→ **TASK**
A verbatim printing of the entries that follow is needed; pictures must not appear in it.

(Stored dataset items)
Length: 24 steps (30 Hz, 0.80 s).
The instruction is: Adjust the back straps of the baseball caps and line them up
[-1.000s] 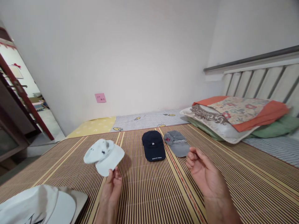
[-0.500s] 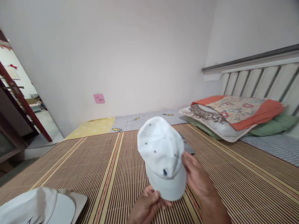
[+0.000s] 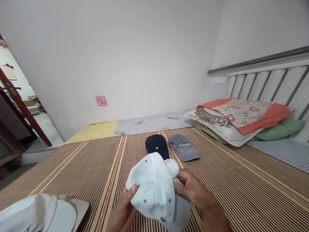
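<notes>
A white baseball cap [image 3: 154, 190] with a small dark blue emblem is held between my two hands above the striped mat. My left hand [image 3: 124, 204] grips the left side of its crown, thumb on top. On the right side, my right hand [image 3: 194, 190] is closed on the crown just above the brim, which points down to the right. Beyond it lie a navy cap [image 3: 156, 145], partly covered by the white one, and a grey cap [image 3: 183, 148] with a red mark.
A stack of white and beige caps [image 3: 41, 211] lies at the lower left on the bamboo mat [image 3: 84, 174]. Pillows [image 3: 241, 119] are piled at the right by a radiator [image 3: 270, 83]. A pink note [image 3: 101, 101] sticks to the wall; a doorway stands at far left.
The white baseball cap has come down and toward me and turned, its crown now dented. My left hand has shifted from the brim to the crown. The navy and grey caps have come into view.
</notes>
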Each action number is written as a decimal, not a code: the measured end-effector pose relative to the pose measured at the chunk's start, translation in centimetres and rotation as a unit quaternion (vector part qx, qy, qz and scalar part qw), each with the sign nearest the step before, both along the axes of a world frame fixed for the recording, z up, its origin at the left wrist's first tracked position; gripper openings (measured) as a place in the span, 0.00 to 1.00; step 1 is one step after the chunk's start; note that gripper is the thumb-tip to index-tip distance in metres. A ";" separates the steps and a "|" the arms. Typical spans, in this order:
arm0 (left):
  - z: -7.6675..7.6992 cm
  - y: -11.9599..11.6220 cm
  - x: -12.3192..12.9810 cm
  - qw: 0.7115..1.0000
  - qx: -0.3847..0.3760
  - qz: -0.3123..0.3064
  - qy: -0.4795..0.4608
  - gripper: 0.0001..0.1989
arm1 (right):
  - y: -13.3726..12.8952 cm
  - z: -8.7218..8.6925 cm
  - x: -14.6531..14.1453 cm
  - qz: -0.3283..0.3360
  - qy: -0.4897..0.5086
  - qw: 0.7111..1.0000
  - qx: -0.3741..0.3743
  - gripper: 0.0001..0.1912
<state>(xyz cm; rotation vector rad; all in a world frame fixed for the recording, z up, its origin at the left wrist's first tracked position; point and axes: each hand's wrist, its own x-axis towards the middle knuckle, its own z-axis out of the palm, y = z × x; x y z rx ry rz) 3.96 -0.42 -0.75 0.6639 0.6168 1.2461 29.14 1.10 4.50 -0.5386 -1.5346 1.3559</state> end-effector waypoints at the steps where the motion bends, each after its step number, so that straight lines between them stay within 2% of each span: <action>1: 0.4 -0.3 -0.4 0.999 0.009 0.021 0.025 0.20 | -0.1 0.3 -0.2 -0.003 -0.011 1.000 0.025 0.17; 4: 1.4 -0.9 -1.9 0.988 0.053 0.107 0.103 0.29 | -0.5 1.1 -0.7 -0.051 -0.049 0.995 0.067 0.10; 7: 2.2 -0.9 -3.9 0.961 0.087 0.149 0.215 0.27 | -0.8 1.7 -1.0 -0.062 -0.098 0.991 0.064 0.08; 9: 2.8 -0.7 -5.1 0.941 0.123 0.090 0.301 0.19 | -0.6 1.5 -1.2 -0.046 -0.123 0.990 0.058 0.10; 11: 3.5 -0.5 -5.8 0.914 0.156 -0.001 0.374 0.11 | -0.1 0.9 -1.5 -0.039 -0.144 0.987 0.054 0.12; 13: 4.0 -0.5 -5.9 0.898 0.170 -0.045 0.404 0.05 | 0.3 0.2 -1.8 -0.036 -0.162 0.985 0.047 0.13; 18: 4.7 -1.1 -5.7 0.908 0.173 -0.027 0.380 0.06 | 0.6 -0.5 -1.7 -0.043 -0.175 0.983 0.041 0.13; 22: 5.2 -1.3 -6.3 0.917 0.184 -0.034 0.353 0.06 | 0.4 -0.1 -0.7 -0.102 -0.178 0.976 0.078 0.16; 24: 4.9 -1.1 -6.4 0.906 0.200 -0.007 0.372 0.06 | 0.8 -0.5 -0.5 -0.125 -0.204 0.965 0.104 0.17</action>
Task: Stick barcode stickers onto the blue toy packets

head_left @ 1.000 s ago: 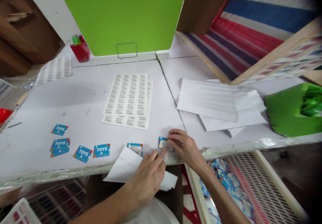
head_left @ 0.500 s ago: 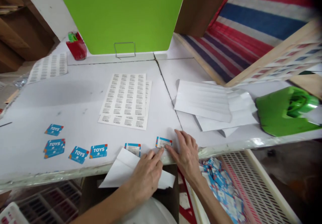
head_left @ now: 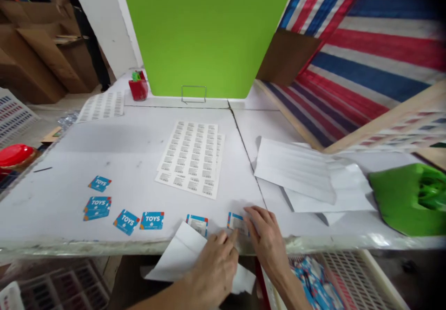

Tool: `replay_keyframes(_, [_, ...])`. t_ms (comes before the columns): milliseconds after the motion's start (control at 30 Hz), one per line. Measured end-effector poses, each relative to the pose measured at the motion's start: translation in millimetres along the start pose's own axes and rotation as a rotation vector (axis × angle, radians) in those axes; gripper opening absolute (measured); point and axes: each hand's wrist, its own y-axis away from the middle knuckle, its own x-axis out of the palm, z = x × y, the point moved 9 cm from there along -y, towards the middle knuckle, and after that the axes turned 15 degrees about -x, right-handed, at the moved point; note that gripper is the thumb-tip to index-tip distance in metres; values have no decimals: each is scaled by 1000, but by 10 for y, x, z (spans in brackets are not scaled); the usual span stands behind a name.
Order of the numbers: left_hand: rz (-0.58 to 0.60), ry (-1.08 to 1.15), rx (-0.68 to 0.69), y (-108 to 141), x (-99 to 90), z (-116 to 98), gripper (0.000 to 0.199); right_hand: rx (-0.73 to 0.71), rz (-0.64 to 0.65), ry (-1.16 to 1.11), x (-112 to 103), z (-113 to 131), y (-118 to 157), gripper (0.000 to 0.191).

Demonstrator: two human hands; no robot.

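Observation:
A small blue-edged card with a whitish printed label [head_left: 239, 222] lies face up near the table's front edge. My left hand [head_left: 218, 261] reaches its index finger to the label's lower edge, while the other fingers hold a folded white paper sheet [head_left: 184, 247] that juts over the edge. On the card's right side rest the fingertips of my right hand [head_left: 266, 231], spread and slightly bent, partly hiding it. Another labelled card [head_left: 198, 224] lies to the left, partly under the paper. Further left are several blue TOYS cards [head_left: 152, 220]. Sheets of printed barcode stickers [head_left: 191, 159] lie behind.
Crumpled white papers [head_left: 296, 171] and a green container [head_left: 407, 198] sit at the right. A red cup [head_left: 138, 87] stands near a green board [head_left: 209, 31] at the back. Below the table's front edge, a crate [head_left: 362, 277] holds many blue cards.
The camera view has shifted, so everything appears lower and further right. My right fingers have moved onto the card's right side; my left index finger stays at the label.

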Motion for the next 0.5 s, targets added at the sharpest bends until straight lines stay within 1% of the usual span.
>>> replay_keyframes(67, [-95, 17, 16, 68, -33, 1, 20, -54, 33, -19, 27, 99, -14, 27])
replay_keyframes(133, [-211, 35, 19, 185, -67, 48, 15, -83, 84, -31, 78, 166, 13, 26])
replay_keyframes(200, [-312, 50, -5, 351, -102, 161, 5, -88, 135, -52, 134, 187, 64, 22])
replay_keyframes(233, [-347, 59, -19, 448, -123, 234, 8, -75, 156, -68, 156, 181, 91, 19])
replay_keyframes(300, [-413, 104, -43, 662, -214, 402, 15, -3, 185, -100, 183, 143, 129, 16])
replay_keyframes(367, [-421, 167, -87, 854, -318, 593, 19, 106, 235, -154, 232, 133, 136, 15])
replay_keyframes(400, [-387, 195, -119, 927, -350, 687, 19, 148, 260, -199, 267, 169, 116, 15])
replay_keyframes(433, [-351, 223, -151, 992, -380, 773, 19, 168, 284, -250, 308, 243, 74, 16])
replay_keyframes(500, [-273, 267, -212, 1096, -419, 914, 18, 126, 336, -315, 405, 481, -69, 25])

→ **EXPECTED ANSWER**
Length: 24 steps (30 Hz, 0.80 s).
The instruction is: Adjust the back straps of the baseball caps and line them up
[-1.000s] 
[-0.500s] 
[+0.000s] 
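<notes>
A white baseball cap [image 3: 154, 190] with a small dark blue emblem is held between my two hands above the striped mat. My left hand [image 3: 124, 204] grips the left side of its crown, thumb on top. On the right side, my right hand [image 3: 194, 190] is closed on the crown just above the brim, which points down to the right. Beyond it lie a navy cap [image 3: 156, 145], partly covered by the white one, and a grey cap [image 3: 183, 148] with a red mark.
A stack of white and beige caps [image 3: 41, 211] lies at the lower left on the bamboo mat [image 3: 84, 174]. Pillows [image 3: 241, 119] are piled at the right by a radiator [image 3: 270, 83]. A pink note [image 3: 101, 101] sticks to the wall; a doorway stands at far left.
The white baseball cap has come down and toward me and turned, its crown now dented. My left hand has shifted from the brim to the crown. The navy and grey caps have come into view.
</notes>
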Each action number is written as a decimal, not a code: the measured end-effector pose relative to the pose measured at the chunk's start, translation in centimetres and rotation as a unit quaternion (vector part qx, qy, qz and scalar part qw), each with the sign nearest the step before, both along the axes of a world frame fixed for the recording, z up, its origin at the left wrist's first tracked position; gripper openings (measured) as a place in the span, 0.00 to 1.00; step 1 is one step after the chunk's start; note that gripper is the thumb-tip to index-tip distance in metres. A ";" separates the steps and a "|" the arms. Typical spans, in this order:
arm0 (left):
  - z: -7.6675..7.6992 cm
  - y: -11.9599..11.6220 cm
  - x: -12.3192..12.9810 cm
  - qw: 0.7115..1.0000
  - qx: -0.3847..0.3760
  - qz: -0.3123..0.3064
  - qy: -0.4795..0.4608
  - gripper: 0.0001..0.1989
arm1 (right):
  - y: -13.3726..12.8952 cm
  - z: -8.7218..8.6925 cm
  - x: -14.6531..14.1453 cm
  - qz: -0.3283..0.3360
  - qy: -0.4897..0.5086
  - qw: 0.7111..1.0000
  - qx: -0.3741..0.3743
  - gripper: 0.0001..0.1912
<state>(xyz cm; rotation vector rad; all in a world frame fixed for the recording, z up, its origin at the left wrist's first tracked position; point and axes: each hand's wrist, its own x-axis towards the middle knuckle, its own z-axis out of the palm, y = z × x; x y z rx ry rz) 3.96 -0.42 -0.75 0.6639 0.6168 1.2461 29.14 1.10 4.50 -0.5386 -1.5346 1.3559</state> end-effector waypoints at the steps where the motion bends, each after its step number, so that straight lines between them stay within 2% of each span: <action>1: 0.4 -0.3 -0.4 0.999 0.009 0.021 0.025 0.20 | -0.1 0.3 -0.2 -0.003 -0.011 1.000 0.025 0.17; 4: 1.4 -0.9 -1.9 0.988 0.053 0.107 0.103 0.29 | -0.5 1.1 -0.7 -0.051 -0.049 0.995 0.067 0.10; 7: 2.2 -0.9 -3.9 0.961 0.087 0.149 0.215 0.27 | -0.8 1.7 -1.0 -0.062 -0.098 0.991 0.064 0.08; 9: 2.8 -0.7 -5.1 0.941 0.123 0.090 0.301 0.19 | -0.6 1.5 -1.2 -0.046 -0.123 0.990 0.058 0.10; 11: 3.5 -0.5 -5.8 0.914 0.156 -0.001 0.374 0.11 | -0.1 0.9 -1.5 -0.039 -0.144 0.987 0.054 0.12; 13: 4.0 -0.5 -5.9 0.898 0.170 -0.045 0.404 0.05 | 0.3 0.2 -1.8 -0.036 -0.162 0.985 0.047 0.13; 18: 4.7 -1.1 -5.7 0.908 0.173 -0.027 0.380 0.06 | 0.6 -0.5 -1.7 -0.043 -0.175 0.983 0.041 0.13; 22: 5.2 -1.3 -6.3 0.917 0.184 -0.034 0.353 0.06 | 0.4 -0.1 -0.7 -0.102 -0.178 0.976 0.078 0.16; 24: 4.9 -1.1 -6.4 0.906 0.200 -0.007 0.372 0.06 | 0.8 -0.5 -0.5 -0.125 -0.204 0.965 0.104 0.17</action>
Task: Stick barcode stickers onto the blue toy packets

head_left @ 1.000 s ago: 
head_left @ 0.500 s ago: 
head_left @ now: 

Tool: `replay_keyframes(_, [_, ...])`. t_ms (comes before the columns): milliseconds after the motion's start (control at 30 Hz), one per line. Measured end-effector poses, each relative to the pose measured at the motion's start: translation in millimetres along the start pose's own axes and rotation as a rotation vector (axis × angle, radians) in those axes; gripper opening absolute (measured); point and axes: each hand's wrist, its own y-axis away from the middle knuckle, its own x-axis out of the palm, z = x × y, the point moved 9 cm from there along -y, towards the middle knuckle, and after that the axes turned 15 degrees about -x, right-handed, at the moved point; note that gripper is the thumb-tip to index-tip distance in metres; values have no decimals: each is scaled by 1000, but by 10 for y, x, z (spans in brackets are not scaled); the usual span stands behind a name.
Order of the numbers: left_hand: rz (-0.58 to 0.60), ry (-1.08 to 1.15), rx (-0.68 to 0.69), y (-108 to 141), x (-99 to 90), z (-116 to 98), gripper (0.000 to 0.199); right_hand: rx (-0.73 to 0.71), rz (-0.64 to 0.65), ry (-1.16 to 1.11), x (-112 to 103), z (-113 to 131), y (-118 to 157), gripper (0.000 to 0.191).

Demonstrator: two human hands; no robot.

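Observation:
A small blue-edged card with a whitish printed label [head_left: 239, 222] lies face up near the table's front edge. My left hand [head_left: 218, 261] reaches its index finger to the label's lower edge, while the other fingers hold a folded white paper sheet [head_left: 184, 247] that juts over the edge. On the card's right side rest the fingertips of my right hand [head_left: 266, 231], spread and slightly bent, partly hiding it. Another labelled card [head_left: 198, 224] lies to the left, partly under the paper. Further left are several blue TOYS cards [head_left: 152, 220]. Sheets of printed barcode stickers [head_left: 191, 159] lie behind.
Crumpled white papers [head_left: 296, 171] and a green container [head_left: 407, 198] sit at the right. A red cup [head_left: 138, 87] stands near a green board [head_left: 209, 31] at the back. Below the table's front edge, a crate [head_left: 362, 277] holds many blue cards.
The camera view has shifted, so everything appears lower and further right. My right fingers have moved onto the card's right side; my left index finger stays at the label.
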
Motion for the next 0.5 s, targets added at the sharpest bends until straight lines stay within 1% of the usual span.
>>> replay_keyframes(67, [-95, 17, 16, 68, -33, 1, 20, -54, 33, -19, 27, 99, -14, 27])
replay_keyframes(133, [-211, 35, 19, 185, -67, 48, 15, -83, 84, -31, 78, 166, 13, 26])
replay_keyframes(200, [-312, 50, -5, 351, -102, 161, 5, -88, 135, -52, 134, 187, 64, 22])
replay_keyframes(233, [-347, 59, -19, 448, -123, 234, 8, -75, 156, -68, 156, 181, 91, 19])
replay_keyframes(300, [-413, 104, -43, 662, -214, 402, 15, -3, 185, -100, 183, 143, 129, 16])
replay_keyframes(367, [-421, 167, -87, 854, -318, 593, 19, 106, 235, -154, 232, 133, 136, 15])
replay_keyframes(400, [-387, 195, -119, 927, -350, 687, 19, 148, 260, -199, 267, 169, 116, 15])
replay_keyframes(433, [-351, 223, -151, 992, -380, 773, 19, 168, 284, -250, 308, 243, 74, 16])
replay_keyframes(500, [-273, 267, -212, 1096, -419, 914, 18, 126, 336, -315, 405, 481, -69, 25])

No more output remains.